Chief Akanwo is survived by his wife, Deaconess Comfort Akanwo, their two children, Mrs. Abosede Agbesanwa, an educationist in London, Olusoji Akanwo, a Pharmacist in the United States, and their spouses, the Rev. Tade Agbesanwa and Mrs. Bisi Akanwo, a lawyer, and his grandchildren. Baba is also survived by his siblings, Mrs. Mojoyinola Fagbenro, my mother-in-law, Mrs. Olusola Odesanya, the mother of the wife of the former governor of Ogun State, Senator Ibikunle Amosu, Mrs. Titilayo Kesinro, and five younger brothers: Mr. Agboola Akanwo, Mr. Bolaji Akanwo, Mr. Sunday Akanwo, and Mr. Lekan Akanwo, and numerous nephews and nieces, including my wife, Mrs. Modupe Olupona. Tributes and messages of condolences from the church, the civil society businesses, and the communities where Chief Akawo had worked keep pouring into his Akanwo’s country home in Ile-Ife. His Royal Highness, the Elejigbo of Ejigbo, Oba Oyeyode Oyesosin II, whose daughter Funmi also lived with the Akanwo family when she was a student in Ile-Ife, remembered him as an exemplary Christian, prayerful, kind, humble and highly principled.

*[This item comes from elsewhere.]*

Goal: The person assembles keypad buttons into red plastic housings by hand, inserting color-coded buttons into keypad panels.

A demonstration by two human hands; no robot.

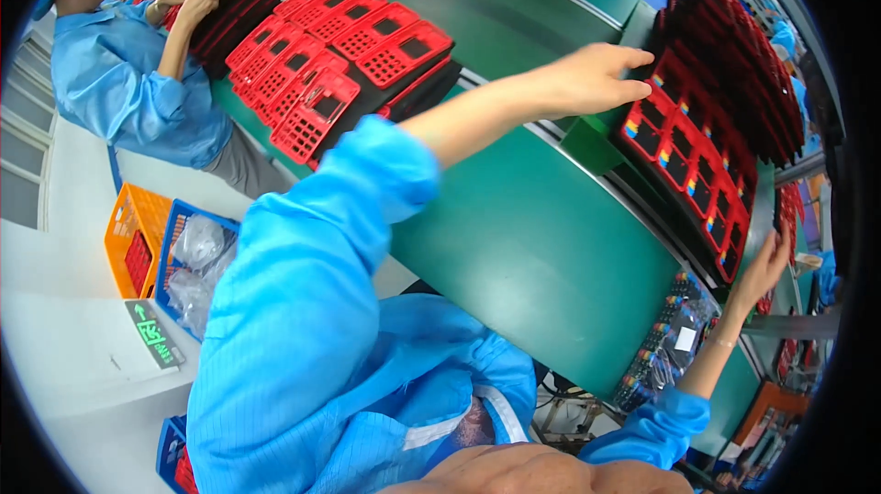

Chief Akanwo has fought the good fight and has faithfully finished the race of life, and now rest from his earthly labour. We believe that his service to God and humanity has not been in vain. He has undoubtedly inherited the covetous crown of glory.

Baba will be buried on Friday, October 16, in his home town Aawe in Oyo state.

May his place of rest be vested in peace and power.